** WORK ITEM **
Omit the images, then repeat the listing exactly.

*** Opening EXERCISE DATA ***

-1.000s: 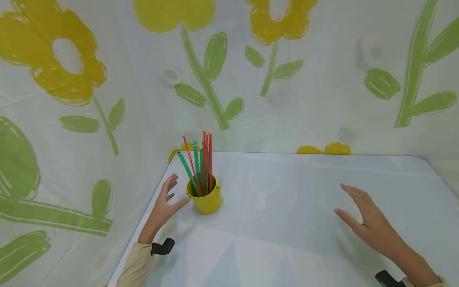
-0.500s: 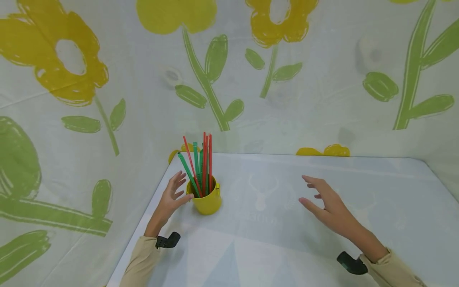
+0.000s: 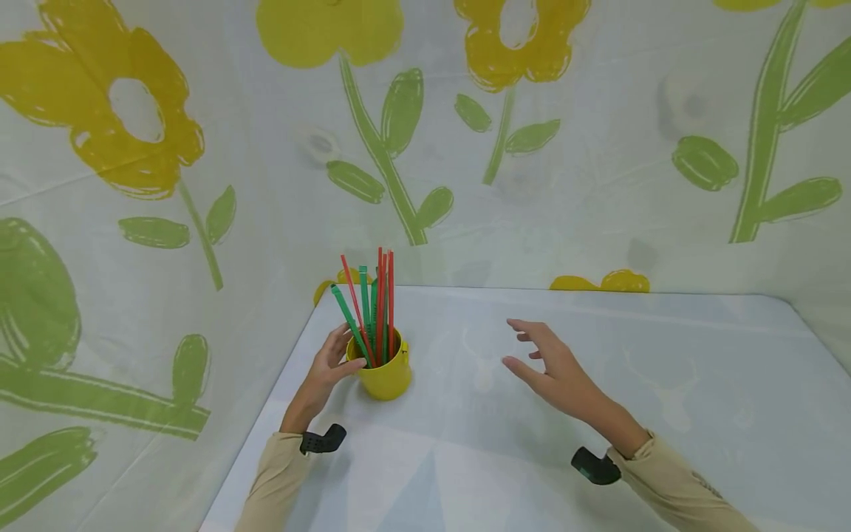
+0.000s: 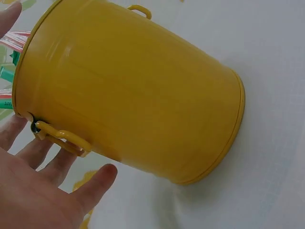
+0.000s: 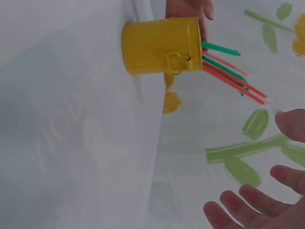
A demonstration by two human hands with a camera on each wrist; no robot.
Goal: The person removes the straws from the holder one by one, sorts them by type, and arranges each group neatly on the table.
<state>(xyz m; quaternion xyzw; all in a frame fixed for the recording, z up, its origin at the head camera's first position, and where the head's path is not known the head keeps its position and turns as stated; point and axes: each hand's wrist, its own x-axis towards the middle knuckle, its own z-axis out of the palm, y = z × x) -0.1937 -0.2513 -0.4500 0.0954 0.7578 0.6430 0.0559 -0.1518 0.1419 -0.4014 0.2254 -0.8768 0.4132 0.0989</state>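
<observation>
A small yellow bucket (image 3: pixel 384 383) stands upright at the left of the table, with a looped side handle (image 4: pixel 66 138). Out of its mouth lean several long thin red sticks (image 3: pixel 391 295) and green sticks (image 3: pixel 344 307). My left hand (image 3: pixel 326 369) is at the bucket's left side, fingers spread around it with the thumb near the rim. In the left wrist view its fingertips lie close by the side handle. Right of the bucket, my right hand (image 3: pixel 555 369) hovers above the table with fingers loosely extended and nothing in them.
The white table (image 3: pixel 479 436) has faint printed shapes and lettering. A white cloth (image 3: pixel 585 185) with yellow flowers and green leaves hangs behind it and along the left side. Each wrist wears a black camera mount (image 3: pixel 323 439) over a beige sleeve (image 3: pixel 275 473).
My right hand has moved far left across the table towards the bucket. My left hand has edged forward and right, coming up against the bucket's side. The bucket stays in place.
</observation>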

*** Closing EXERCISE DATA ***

** RESPONSE BELOW **
-1.000s: 
-0.500s: 
+0.000s: 
+0.000s: 
+0.000s: 
A demonstration by two human hands with a camera on each wrist; no robot.
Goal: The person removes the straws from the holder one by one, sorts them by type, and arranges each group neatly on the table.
<state>(xyz m; quaternion xyzw; all in a frame fixed for the recording, z up, its origin at the head camera's first position, and where the head's path is not known the head keeps its position and turns as stated; point and axes: each hand's wrist, its own x-axis towards the middle knuckle, its own z-axis out of the palm, y = z × x) -0.1937 -0.2513 -0.4500 0.0954 0.7578 0.6430 0.0559 -0.1518 0.1419 -0.4014 0.2254 -0.8768 0.4132 0.0989</state>
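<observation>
A small yellow bucket (image 3: pixel 384 383) stands upright at the left of the table, with a looped side handle (image 4: pixel 66 138). Out of its mouth lean several long thin red sticks (image 3: pixel 391 295) and green sticks (image 3: pixel 344 307). My left hand (image 3: pixel 326 369) is at the bucket's left side, fingers spread around it with the thumb near the rim. In the left wrist view its fingertips lie close by the side handle. Right of the bucket, my right hand (image 3: pixel 555 369) hovers above the table with fingers loosely extended and nothing in them.
The white table (image 3: pixel 479 436) has faint printed shapes and lettering. A white cloth (image 3: pixel 585 185) with yellow flowers and green leaves hangs behind it and along the left side. Each wrist wears a black camera mount (image 3: pixel 323 439) over a beige sleeve (image 3: pixel 275 473).
My right hand has moved far left across the table towards the bucket. My left hand has edged forward and right, coming up against the bucket's side. The bucket stays in place.
</observation>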

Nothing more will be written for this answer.